- [Try it]: Every entry should be reproduced word for word.

(Extracted information Opens)

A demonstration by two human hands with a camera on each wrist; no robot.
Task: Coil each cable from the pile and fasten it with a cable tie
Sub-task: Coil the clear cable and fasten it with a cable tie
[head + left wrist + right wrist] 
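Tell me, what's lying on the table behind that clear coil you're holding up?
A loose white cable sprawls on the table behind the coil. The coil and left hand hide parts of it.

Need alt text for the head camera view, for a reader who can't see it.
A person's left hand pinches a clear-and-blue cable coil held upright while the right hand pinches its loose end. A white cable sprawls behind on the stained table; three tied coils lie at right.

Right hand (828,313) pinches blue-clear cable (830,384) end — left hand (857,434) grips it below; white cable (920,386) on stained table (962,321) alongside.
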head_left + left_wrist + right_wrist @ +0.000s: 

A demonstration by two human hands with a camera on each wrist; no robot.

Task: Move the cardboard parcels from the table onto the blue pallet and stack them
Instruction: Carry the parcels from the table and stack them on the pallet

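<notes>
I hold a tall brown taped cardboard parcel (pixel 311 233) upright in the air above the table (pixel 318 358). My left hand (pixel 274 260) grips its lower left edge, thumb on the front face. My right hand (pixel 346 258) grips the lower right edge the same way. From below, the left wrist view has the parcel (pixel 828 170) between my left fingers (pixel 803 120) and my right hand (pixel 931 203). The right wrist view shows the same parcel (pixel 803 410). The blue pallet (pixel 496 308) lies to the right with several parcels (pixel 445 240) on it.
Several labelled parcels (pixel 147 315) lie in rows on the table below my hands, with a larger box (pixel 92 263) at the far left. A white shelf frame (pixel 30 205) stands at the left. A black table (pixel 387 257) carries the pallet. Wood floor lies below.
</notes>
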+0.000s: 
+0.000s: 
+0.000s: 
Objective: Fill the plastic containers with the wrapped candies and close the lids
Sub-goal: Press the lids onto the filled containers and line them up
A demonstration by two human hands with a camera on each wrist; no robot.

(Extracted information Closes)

- [Answer to this task]:
A demonstration by two human hands with a camera on each wrist; no robot.
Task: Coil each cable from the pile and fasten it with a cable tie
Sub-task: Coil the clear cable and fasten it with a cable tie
[head + left wrist + right wrist] 
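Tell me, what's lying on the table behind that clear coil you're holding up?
A loose white cable sprawls on the table behind the coil. The coil and left hand hide parts of it.

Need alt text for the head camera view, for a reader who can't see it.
A person's left hand pinches a clear-and-blue cable coil held upright while the right hand pinches its loose end. A white cable sprawls behind on the stained table; three tied coils lie at right.

Right hand (828,313) pinches blue-clear cable (830,384) end — left hand (857,434) grips it below; white cable (920,386) on stained table (962,321) alongside.
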head_left + left_wrist + right_wrist @ +0.000s: 

A demonstration by two human hands with a camera on each wrist; no robot.

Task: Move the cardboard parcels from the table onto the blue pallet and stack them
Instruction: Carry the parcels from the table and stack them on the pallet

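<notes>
I hold a tall brown taped cardboard parcel (pixel 311 233) upright in the air above the table (pixel 318 358). My left hand (pixel 274 260) grips its lower left edge, thumb on the front face. My right hand (pixel 346 258) grips the lower right edge the same way. From below, the left wrist view has the parcel (pixel 828 170) between my left fingers (pixel 803 120) and my right hand (pixel 931 203). The right wrist view shows the same parcel (pixel 803 410). The blue pallet (pixel 496 308) lies to the right with several parcels (pixel 445 240) on it.
Several labelled parcels (pixel 147 315) lie in rows on the table below my hands, with a larger box (pixel 92 263) at the far left. A white shelf frame (pixel 30 205) stands at the left. A black table (pixel 387 257) carries the pallet. Wood floor lies below.
</notes>
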+0.000s: 
+0.000s: 
+0.000s: 
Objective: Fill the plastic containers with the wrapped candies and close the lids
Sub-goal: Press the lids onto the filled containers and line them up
A demonstration by two human hands with a camera on each wrist; no robot.

What the exercise asked for has been given in full.